Another thing is that around the turn of the ’90s the PC was sort of a blank slate. 256-color VGA was still fairly new, and Sound Blaster digital sound was a revelation. A 33-Mhz processor was a firecracker, and extended RAM was a luxury. So suiting the geography, most PC games were either simulations or slow-paced adventure games. When Carmack and Romero found a technique for smooth scrolling, it was a breakthrough worth pitching to Nintendo. Yet much as Atari was uninterested in Nintendo’s hardware, Nintendo saw little potential in the PC game market.

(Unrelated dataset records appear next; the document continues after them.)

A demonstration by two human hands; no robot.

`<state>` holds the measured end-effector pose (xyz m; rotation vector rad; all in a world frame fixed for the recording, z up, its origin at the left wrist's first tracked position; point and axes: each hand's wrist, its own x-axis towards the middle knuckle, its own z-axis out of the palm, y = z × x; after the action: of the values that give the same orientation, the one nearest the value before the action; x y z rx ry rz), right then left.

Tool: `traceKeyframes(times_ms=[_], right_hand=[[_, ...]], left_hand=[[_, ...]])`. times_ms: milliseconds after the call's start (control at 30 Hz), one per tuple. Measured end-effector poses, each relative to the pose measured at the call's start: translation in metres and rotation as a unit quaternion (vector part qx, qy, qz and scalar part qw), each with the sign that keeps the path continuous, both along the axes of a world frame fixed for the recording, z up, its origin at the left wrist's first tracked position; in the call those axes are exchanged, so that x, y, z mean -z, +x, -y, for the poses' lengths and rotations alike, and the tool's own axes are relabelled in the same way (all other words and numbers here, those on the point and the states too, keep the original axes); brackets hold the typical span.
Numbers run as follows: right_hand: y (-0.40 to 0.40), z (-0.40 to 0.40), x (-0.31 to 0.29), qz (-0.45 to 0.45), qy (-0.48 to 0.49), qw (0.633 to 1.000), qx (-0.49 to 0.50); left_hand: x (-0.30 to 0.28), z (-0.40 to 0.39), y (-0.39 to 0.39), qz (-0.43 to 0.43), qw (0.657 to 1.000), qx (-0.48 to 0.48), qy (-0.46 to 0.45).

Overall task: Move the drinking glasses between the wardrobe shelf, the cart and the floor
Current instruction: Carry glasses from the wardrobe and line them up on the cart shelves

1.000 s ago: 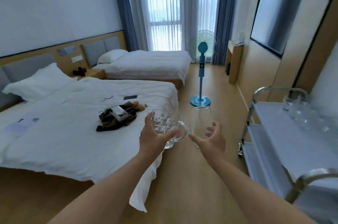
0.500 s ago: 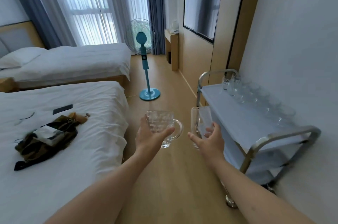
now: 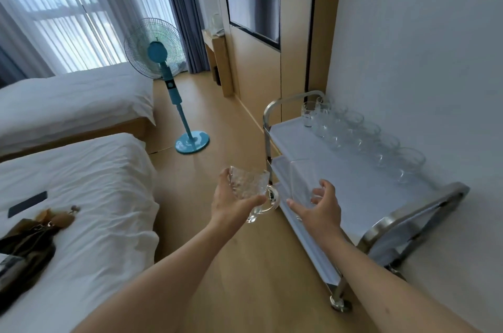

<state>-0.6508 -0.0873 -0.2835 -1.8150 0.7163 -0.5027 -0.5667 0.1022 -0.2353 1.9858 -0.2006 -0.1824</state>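
Left hand [image 3: 231,200] holding dimpled glass mug [image 3: 249,187], fingers wrapped round body, handle sticking out right. Right hand [image 3: 319,206] gripping tall clear glass [image 3: 302,183], fingers curled round it, over cart [image 3: 353,180] top surface. Row of glasses [image 3: 362,134] lined along cart's wall side.

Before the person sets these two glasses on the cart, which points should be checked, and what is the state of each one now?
1. Left hand grips the dimpled mug: ok.
2. Right hand holds the plain tall glass: ok.
3. Free space on the cart top shelf in front of the row of glasses: ok.
4. Cart wheels locked: cannot tell.
5. Held glasses apart from each other: ok.
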Motion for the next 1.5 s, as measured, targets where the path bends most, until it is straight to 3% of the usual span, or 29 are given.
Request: traceKeyframes(times_ms=[467,800,1133,1267,1500], right_hand=[[0.058,0.08,0.028,-0.021,0.034,0.997,0.062],[0.11,0.12,0.053,-0.044,0.063,0.978,0.194],[0.155,0.131,0.072,-0.086,0.095,0.941,0.312],[0.164,0.129,0.083,-0.098,0.107,0.923,0.357],[0.168,0.126,0.098,-0.1,0.134,0.891,0.422]], left_hand=[[0.031,0.095,0.093,-0.035,0.998,0.046,0.001],[0.056,0.183,0.191,-0.062,0.979,0.193,0.02],[0.096,0.253,0.272,-0.073,0.934,0.327,0.123],[0.109,0.273,0.292,-0.026,0.904,0.381,0.192],[0.125,0.303,0.305,-0.016,0.847,0.487,0.21]])
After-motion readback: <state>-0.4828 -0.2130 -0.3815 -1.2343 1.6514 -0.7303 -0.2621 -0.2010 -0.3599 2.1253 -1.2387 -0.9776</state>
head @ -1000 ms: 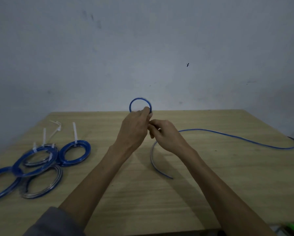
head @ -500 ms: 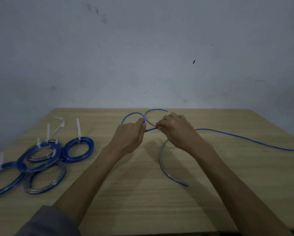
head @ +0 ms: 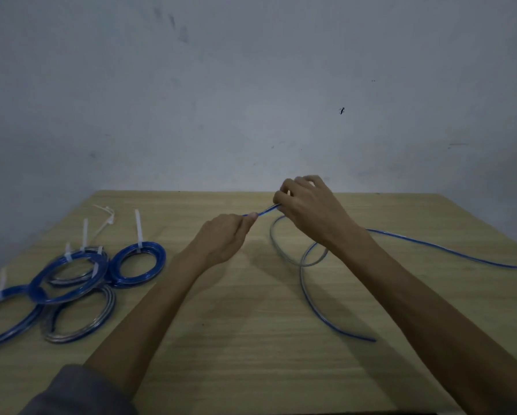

With mainstream developers slow to take advantage of the platform, it was also not unfathomable for a handful of clever young coders to be at the forefront of technology and design. So it is that within about five to seven years a bunch of industry outsider nobodies dragged the platform, and along with it the entire medium, up by its bootstraps. The explosion in graphical accelerators comes entirely out of do-it-yourself designers trying to make a name for themselves, trying to be just like the big guys who they admired in the 1980s.

This, of course, created a culture clash. The PC gamers who had been there the whole time reacted poorly to the insolence and the brashness and the overall style of these upstarts. They liked PC games just fine the way they are. The PC wasn’t just an open-platform game console; it naturally lent itself to a different, slower and deeper, psychological space. And the aesthetic that these newcomers were injecting — sure, it was making the PC more popular for gaming. Yet in its Miyamoto-fueled reverie it was also drowning out demand for the kinds of games that attracted PC gamers to the platform.

There are exceptions, of course, but broadly the shareware boom was an attempt by North American designers to answer the mainstream success of Nintendo and Sega using the only available tools — which meant bending the tools to make them work more like the game consoles of the day, and using those tools to mimic Japanese design aesthetics. Though the movement started small, the best efforts were so revolutionary and so popular that they attracted competition like a four-star restaurant in the bad part of town, gentrifying the PC, driving up development costs, and making the platform much bigger than Shareware’s original form of distribution.